FIG. 2 is a block diagram of the system for adjusting the status of underwater operators in the underwater operation of the capsule according to the preferred embodiment of the present invention.
Detailed Description
For the purpose of making the objects, technical solutions and advantages of the embodiments of the present invention more apparent, the technical solutions of the embodiments of the present invention will be clearly and completely described below with reference to the accompanying drawings in the embodiments of the present invention, and it is apparent that the described embodiments are some embodiments of the present invention, but not all embodiments of the present invention. All other embodiments, which can be made by those skilled in the art based on the embodiments of the invention without making any inventive effort, are intended to be within the scope of the invention.
As shown in fig. 1, the embodiment provides a method for adjusting the state of an underwater operator during underwater operation of a closed cabin, which includes the following steps:
step 101, collecting original electroencephalogram signals of N (such as 30) collection periods corresponding to each of A collection points in a human brain cognitive area and B collection points in an emotion area of an underwater operator, wherein A, B and N are positive integers.
Step 102, evaluating signal quality of the original electroencephalogram signal of each acquisition period corresponding to the ith acquisition point through a signal-to-noise ratio technology or a standard deviation technology, if the signal quality of the original electroencephalogram signal of the acquisition period corresponding to the ith acquisition point is qualified, retaining the original electroencephalogram signal of the acquisition period corresponding to the ith acquisition point, otherwise discarding the original electroencephalogram signal of the acquisition period corresponding to the ith acquisition point, wherein i is a positive integer, i is less than or equal to 1 and less than or equal to (A+B), and the initial value of i is 1.
For example: evaluating the signal quality of the original electroencephalogram signal of each acquisition period in 30 acquisition periods corresponding to the 1 st acquisition point, and reserving the original electroencephalogram signal of the 1 st acquisition period corresponding to the 1 st acquisition point if the signal quality of the original electroencephalogram signal of the 1 st acquisition period corresponding to the 1 st acquisition point is qualified; and discarding the original electroencephalogram signal of the 2 nd acquisition period corresponding to the 1 st acquisition point if the signal quality of the original electroencephalogram signal of the 2 nd acquisition period corresponding to the 1 st acquisition point is unqualified. And similarly, evaluating the quality of the original electroencephalogram signals of 30 acquisition periods corresponding to the 1 st acquisition point one by one, eliminating the original electroencephalogram signals of acquisition periods with quality not meeting the requirements, and retaining the original electroencephalogram signals of acquisition periods with quality meeting the requirements.

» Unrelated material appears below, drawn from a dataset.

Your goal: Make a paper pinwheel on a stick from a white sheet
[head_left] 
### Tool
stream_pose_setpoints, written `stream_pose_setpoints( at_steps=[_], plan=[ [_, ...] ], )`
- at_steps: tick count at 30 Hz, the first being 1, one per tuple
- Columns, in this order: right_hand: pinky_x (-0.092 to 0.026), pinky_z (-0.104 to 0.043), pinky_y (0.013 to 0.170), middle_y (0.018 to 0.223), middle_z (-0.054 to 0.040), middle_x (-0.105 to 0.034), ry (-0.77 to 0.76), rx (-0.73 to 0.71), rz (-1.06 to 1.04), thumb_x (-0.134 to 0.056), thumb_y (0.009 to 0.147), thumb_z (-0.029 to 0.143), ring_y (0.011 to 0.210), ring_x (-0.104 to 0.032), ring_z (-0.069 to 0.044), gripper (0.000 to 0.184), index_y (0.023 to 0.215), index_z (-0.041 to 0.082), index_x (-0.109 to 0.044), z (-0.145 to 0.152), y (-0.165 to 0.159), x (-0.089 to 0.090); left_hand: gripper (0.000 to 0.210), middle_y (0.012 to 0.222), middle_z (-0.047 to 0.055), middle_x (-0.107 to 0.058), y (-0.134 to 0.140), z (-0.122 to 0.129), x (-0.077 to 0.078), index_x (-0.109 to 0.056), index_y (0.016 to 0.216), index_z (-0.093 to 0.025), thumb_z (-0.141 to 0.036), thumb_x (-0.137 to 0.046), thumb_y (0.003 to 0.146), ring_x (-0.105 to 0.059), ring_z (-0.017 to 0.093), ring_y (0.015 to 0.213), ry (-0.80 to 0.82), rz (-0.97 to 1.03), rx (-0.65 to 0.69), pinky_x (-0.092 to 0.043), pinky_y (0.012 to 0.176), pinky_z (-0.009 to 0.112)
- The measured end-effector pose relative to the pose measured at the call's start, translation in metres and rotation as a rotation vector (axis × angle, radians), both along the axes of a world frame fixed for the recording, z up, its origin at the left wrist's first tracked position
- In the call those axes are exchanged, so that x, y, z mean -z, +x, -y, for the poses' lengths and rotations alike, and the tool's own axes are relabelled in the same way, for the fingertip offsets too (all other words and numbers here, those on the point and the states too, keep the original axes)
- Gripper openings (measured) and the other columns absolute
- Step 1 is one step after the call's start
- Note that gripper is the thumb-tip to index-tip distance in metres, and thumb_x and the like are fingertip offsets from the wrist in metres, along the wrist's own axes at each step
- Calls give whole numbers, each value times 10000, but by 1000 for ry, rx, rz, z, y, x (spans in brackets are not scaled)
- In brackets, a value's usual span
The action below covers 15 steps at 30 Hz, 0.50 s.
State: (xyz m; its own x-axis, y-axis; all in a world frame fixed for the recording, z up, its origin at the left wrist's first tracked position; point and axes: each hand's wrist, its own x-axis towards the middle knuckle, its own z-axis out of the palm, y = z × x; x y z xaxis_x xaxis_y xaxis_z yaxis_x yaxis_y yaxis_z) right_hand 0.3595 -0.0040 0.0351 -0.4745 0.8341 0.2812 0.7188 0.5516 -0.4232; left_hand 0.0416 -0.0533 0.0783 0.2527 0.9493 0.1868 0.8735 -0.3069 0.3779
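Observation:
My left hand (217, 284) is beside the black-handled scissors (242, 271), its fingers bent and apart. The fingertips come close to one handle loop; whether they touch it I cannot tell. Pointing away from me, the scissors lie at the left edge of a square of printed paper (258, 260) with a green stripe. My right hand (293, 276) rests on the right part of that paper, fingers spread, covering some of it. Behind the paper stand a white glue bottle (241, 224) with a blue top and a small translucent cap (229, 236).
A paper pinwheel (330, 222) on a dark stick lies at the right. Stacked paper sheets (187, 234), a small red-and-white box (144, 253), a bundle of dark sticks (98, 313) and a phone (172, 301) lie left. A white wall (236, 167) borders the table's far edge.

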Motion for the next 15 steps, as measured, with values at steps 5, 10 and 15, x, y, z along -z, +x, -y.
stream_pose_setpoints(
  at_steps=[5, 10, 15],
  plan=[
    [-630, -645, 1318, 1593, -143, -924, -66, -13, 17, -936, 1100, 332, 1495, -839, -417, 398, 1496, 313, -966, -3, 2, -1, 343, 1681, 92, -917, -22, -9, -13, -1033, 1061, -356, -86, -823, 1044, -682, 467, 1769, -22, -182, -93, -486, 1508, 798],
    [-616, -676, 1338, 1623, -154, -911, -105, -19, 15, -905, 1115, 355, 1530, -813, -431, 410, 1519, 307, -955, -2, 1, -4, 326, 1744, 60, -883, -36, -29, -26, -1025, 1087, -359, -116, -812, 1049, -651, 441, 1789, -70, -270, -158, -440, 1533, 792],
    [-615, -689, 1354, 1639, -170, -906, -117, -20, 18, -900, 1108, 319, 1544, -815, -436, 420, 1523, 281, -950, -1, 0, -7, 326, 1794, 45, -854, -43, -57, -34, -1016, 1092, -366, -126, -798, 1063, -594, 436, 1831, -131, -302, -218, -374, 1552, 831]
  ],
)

Step 103, judging whether the number M of the acquisition periods of the reserved original electroencephalogram signals corresponding to the ith acquisition point meets the condition M not less than N/2, if yes, entering a step 104, and if not, re-executing the step 101.
For example: n=30, judging whether the number M of the acquisition periods of the reserved electroencephalogram signals corresponding to the 1 st acquisition point meets the condition M not less than N/2, namely M not less than 15, if yes, continuously judging whether M meets the condition L not less than M not less than N, if not, indicating that even half of the original electroencephalogram signals corresponding to the 1 st acquisition point are not qualified in signal quality, discarding the reserved original electroencephalogram signals corresponding to the 1 st acquisition point, and fully re-acquiring the original electroencephalogram signals of N acquisition periods corresponding to each acquisition point in a human brain cognitive area A and an emotion area B of an underwater operator.
Step 104, judging whether the number M of the acquisition periods of the reserved original electroencephalogram signals corresponding to the ith acquisition point meets the condition L.ltoreq.M.ltoreq.N, if not, entering step 105, if yes, entering step 106, wherein L and M are positive integers, and L is more than N/2.
Step 105, the original electroencephalogram signals of the X acquisition periods corresponding to the ith acquisition point are acquired again, and steps 102-104 are repeatedly executed, wherein if the (L-M) N/M is a positive integer, the X value is (L-M) N/M, and if the (L-M) N/M is a non-positive integer, the X value is the nearest positive integer larger than the (L-M) N/M.
Step 106, judging whether i reaches (A+B), if not, entering step 107, if yes, entering step 108.
Step 107, i=i+1, and steps 102-104 are repeatedly performed.
For example: l=20, N=30, judge the number M of acquisition cycle of the original electroencephalogram signal that the 1 st acquisition point corresponds to and keep behind is not less than 20 and not more than 30 of the condition, if M=25, meet the condition, continue to carry on the signal quality assessment to the original electroencephalogram signal of each acquisition cycle in 30 acquisition cycles that the 2 nd acquisition point corresponds to; if m=17, the condition is not satisfied, the electroencephalogram signals of the X acquisition periods corresponding to the 1 st acquisition point are acquired again, (L-M) ×n/m= (20-17) ×30/17 is approximately equal to 5.3, x=6 is acquired again, that is, the original electroencephalogram signals of the 6 acquisition periods of the 1 st acquisition point are acquired again, signal quality evaluation is performed on the original electroencephalogram signals of the 6 acquisition periods, if the signal quality of the original electroencephalogram signals of the 4 acquisition periods in the evaluation is qualified, it is judged that the number m=17+4=21 of the acquisition periods of the reserved electroencephalogram signals corresponding to the 1 st acquisition point satisfies the condition that 20 is less than or equal to 30, the original electroencephalogram signals of the acquisition periods corresponding to the 1 st acquisition point are reserved to satisfy the number requirement, and signal quality evaluation is continuously performed on the original electroencephalogram signals of each acquisition period in the 30 acquisition periods corresponding to the 2 nd acquisition point. Similar to the above operation, each acquisition point can correspondingly hold the original electroencephalogram signals of the acquisition cycles meeting the number requirements.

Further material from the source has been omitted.